Her fingers tangle in his hair and she nods without thinking as she redirects him to where she wants him.
“Yes,” she gasps, as he laves attention to the soft, secret spots of her. “It’s so good, it feels so good.”
He builds a slow and steady rhythm, then suckles against the tiny, sensitive nub he’s become so familiar with, and she’s surprised by her own sudden orgasm.
“Fuck,” she gasps. “I didn’t know . . . I was so close.”
She looks down and he’s watching her with fevered eyes; he looks hungry and satisfied at the same time. She thinks maybe this is how she looks at him too.
He drops another kiss on her inner thigh, then moves up until he’s above her. Her hands drift down and she can feel a wet, sticky trail of precome against her leg, and the dampness of her own orgasm. It’s messy, the way they want each other, and she doesn’t seem to care.
“I’ve never wanted anything as much as I want you,” he gasps when she squeezes him, as if he can hear her thoughts.
He grips her by the hips then and rolls them over so that she’s perched above him, her hands on his shoulders. She sinks slowly onto him as he guides her down, reveling in the way he exhales and scrapes her skin with the force of his grip as she takes him farther into her body. She moves her hands up her own body because she knows he likes to watch her touch herself, and his eyes gleam with wanting as she cups and squeezes her breasts.

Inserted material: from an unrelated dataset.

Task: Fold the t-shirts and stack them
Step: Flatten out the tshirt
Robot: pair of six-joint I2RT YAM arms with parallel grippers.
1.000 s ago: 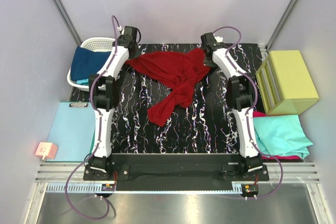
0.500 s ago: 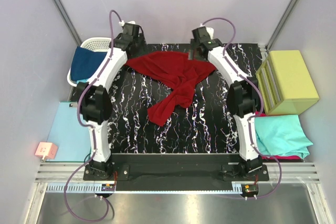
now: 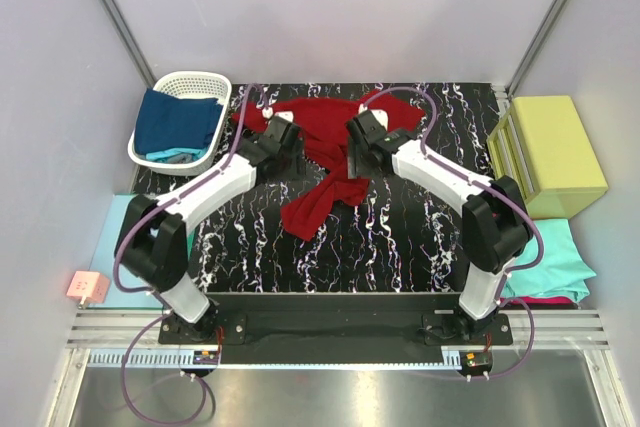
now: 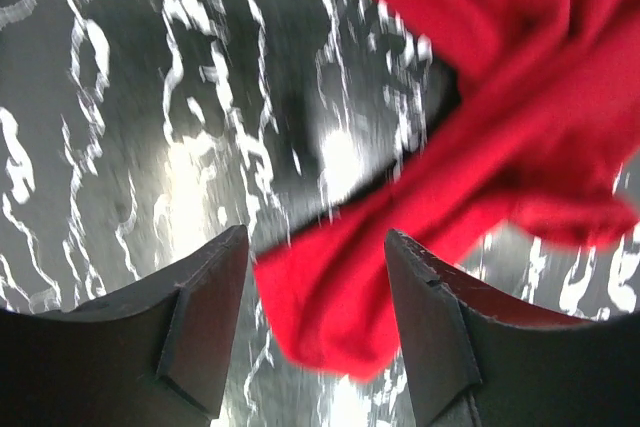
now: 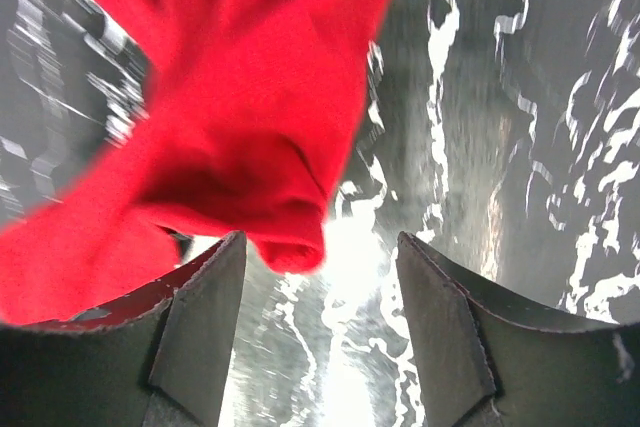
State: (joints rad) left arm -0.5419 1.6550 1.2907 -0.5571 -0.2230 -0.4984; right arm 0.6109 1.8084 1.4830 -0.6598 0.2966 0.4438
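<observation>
T-shirts to be folded and stacked: the dark red t-shirt [image 3: 322, 137] lies bunched on the black marbled table mat [image 3: 400, 237]. It reaches from the middle of the far edge, with one twisted tail running toward the mat's centre. A yellow-green box [image 3: 555, 152] stands off the right edge. A teal t-shirt [image 3: 545, 257] lies over a magenta one [image 3: 548, 299] by the near right corner. A navy t-shirt [image 3: 175, 122] sits in the white basket [image 3: 190, 80] off the far left corner.

A second ago both arms were stretched to the far edge, jaws closed at the red shirt's far corners. They are now drawn back over its middle, and the left gripper [image 3: 297, 147] and right gripper [image 3: 352, 154] have their jaws parted with nothing pinched. Judged: the cloth has been let go unflattened, so spreading is unfinished and no fold has begun.

The overhead view gives the shirt's whole outline. Only the blurred wrist views show the jaw gaps: a red fold lies below the left gripper [image 4: 315, 247], and a rolled edge lies just beyond the right gripper [image 5: 320, 242].
</observation>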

He grabs her hands then, and lifts them above her head as he leans forward to kiss her. There’s a strange kind of intimacy in being pressed against him like this, as her hips draw slow circles below them.
He gasps against her mouth. “I’m not gonna last much longer.”
“Me too,” she murmurs. “Can you wait for me?”
He makes a small, pained sound at the back of his throat, and nods. “What do you need?”
“Just this.” She squeezes him with her inner muscles, and his breathing goes ragged. “This, and you, and this, and you. . . .”
“Helen,” he rasps into her neck. “You have me.”
She falls over the edge then and feels him climax too. He comes in shaking waves, and she’s surprised to feel tremors still racking through him when she returns back to earth. She holds his face in her hands and kisses him then, loving the taste of salt and her on his tongue.
“You have me too,” she murmurs against his mouth.
He doesn’t say anything, but drops his head to press a reverent kiss to her shoulder, and she feels the strangest sweep of melancholy wash over her. He chuckles when he looks back up at her.
“Missing me?” he asks, tucking a piece of hair behind her ear.
She nods.
“But you’re right here, crackerjack,” he says, squeezing her ankle. “Happy birthday to me.”
She laughs then, and he scoops her up and carries her into the shower, and she doesn’t think about it again for the rest of the night.